I arrived in Quedlinburg in late afternoon and all the beds at the youth hostel were already gone, so I walked to the tourist information and booked a room in a bed & breakfast. After I checked-in there, I made a long walk through the city from the city hall to the Word Garden to the castle hill and back. As it was Monday most of the museums and restaurants were closed anyway, but finally I found an open spot: Cafe Roland that stretches over several houses.
City HallQuedlinburg belongs to the UNESCO World Heritage because of its 1300 still standing houses of wood frame-work construction. Since reunification more than two thirds of the houses have been restored and there are more people living in there houses than in modern ones.
The next morning, I went on a special tour about the first kings of Saxony (Germany) in 919. It was in the bird garden here in Quedlinburg where Henry I. was informed that he would be king (he was then coronated in Fritzlar). It's important to know that in those times the kings did not live steadily at the same place but travelled through the whole country for two reasons:
first, they brought order and arbitration to all the parts and reigned so the country and
second, none of the castles and surrounding counties were able to afford the kingly court for then three days with food.
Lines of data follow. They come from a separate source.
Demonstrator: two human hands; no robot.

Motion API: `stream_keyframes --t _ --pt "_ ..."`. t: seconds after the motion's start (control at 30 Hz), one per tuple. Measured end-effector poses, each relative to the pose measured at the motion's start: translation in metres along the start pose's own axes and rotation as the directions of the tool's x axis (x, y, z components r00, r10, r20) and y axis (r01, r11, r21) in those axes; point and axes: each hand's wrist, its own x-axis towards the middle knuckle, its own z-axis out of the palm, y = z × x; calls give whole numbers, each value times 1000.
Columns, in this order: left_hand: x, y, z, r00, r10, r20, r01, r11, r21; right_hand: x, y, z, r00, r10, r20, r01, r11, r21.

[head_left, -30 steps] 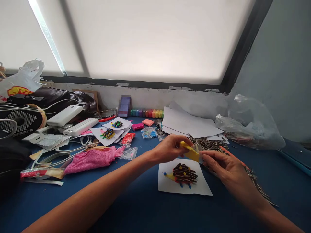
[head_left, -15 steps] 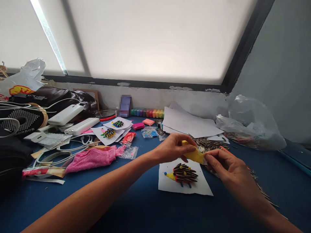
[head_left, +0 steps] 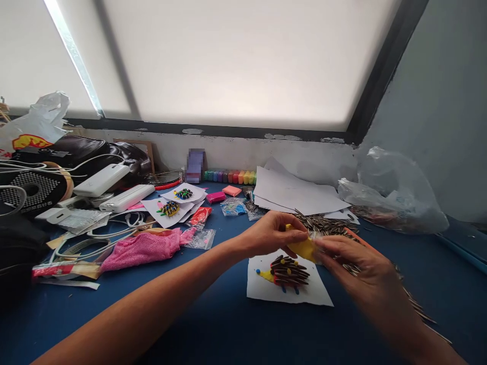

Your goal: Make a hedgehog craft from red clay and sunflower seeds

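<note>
My left hand (head_left: 272, 234) pinches a yellow packet of modelling clay (head_left: 300, 247) between thumb and fingers. On the packet's right end, my right hand (head_left: 359, 263) has its thumb and fingers closed on the clear wrapper (head_left: 316, 243). Both hands are raised just above the far edge of a white paper sheet (head_left: 262, 294). On that sheet lies a clay hedgehog (head_left: 291, 272) with sunflower-seed spines, a yellow snout, a blue nose, blue feet and yellow dots.
Loose sunflower seeds (head_left: 323, 223) lie behind and right of my hands. Paper sheets (head_left: 297, 190) and a clear plastic bag (head_left: 395, 197) are at the back. Two smaller seed hedgehogs, coloured clay blocks (head_left: 230, 177), a pink cloth (head_left: 142, 251) and white power banks (head_left: 127, 197) sit left.
My right hand has turned, its fingers now lying further over the wrapper end. My left hand keeps its hold on the yellow packet, almost in the same spot.
</note>
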Motion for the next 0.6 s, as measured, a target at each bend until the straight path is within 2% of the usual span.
stream_keyframes --t 0.1,0.23,0.43,0.6 --pt "1 -4 -2 998 -29 55 30 999 -21 0 1 -2 1000 -25 -3 25 999 -27" --pt "1 -7 -3 996 -28 81 25 999 42 1 -3 -5 995 -98 -9 97 993 -61" --pt "-2 -2 -1 995 -32 92 32 999 8 3 -4 -8 987 -147 73 153 984 -95" --pt "-3 -1 3 994 -40 106 41 999 -11 2 -4 -8 974 -226 21 227 964 -140"
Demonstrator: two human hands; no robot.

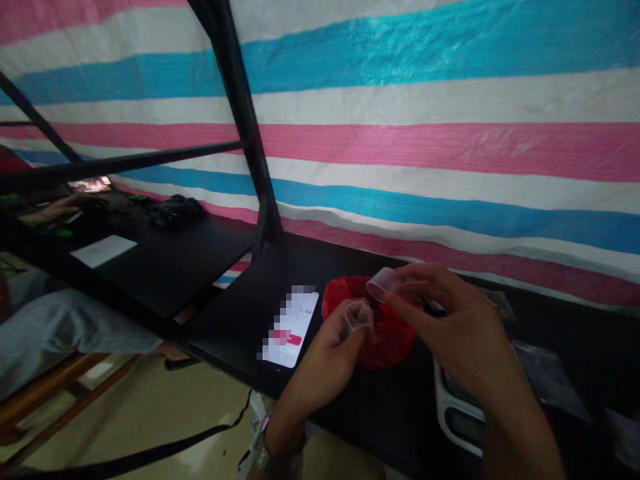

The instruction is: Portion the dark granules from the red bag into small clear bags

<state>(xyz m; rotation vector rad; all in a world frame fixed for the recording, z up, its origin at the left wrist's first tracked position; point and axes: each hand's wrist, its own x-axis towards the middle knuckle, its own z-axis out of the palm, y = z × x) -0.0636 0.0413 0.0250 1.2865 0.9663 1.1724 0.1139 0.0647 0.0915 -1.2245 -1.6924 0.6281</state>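
Note:
My left hand (333, 343) is closed around a small clear plastic container (359, 315) with an angular open rim facing up. To its right, my right hand (445, 310) pinches a clear round plastic cap (383, 285) between thumb and fingers, tilted with its open side toward the lower left. The two clear pieces are apart, a short gap between them. Below both hands is a red plastic bag (387, 347), spread on the black table (345, 427); its contents are mostly hidden by my hands.
Left of the bag lies a lit phone (290, 330). A pale-framed device with a small display (463, 427) sits under my right forearm, beside clear plastic bags (547, 377). A black metal frame (245, 120) divides the tables; another person's leg (85, 320) shows at left. A striped sheet (425, 147) hangs behind.

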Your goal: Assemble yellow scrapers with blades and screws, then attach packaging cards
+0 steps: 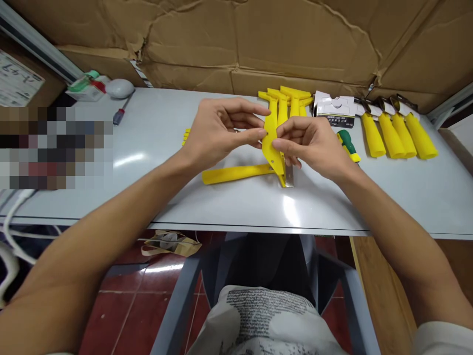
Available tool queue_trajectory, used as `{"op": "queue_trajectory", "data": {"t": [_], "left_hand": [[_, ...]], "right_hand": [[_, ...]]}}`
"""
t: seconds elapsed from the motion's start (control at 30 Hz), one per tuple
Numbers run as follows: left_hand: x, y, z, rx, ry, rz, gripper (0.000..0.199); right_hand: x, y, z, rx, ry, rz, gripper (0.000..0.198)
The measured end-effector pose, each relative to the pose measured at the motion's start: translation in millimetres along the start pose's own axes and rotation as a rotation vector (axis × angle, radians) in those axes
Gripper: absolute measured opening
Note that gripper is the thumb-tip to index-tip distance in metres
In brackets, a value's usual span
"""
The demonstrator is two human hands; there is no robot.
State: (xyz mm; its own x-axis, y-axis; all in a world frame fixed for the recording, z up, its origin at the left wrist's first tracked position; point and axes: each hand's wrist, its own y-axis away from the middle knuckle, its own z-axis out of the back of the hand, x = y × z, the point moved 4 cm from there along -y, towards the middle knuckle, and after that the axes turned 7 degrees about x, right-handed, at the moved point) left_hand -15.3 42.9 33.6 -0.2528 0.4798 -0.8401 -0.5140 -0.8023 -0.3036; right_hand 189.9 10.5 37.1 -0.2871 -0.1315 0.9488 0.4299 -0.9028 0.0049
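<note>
Above the white table, a flat yellow plastic piece [272, 143] with a pointed lower end and small holes is held between my two hands. My right hand [314, 145] pinches its right edge between thumb and fingers. From the other side, my left hand [225, 128] meets its left edge with the thumb tip, fingers curled; a small shiny bit shows behind that thumb, too small to name. Beneath lies a long yellow handle [236, 174], its right end passing under the held piece. A metal strip [289, 176] shows beside the piece's lower tip, partly hidden.
Several yellow T-shaped parts [293, 101] lie behind my hands, beside a white and black box [334, 108]. Right of it are a green and yellow screwdriver handle [346, 143] and several yellow-handled tools [395, 133]. A screwdriver [120, 114] lies far left. Cardboard [273, 39] lines the back.
</note>
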Motion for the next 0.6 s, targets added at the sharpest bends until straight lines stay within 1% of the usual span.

There is saying that the arrival of the court is like a swarm of locusts (grasshoppers) and it's better to see them leaving then to see them coming.
When in town, the king lived in this castle, later his son wife transferred it into a community for women (Frauenstift). Here daughters of noble families were educated. In the abbey the women also prayed for the memory of king Henry and his followers. The abbey saw 39 abbesses before it was closed in 1802 by the German Mediatisation and Quedlinburg passed to the King of Prussia.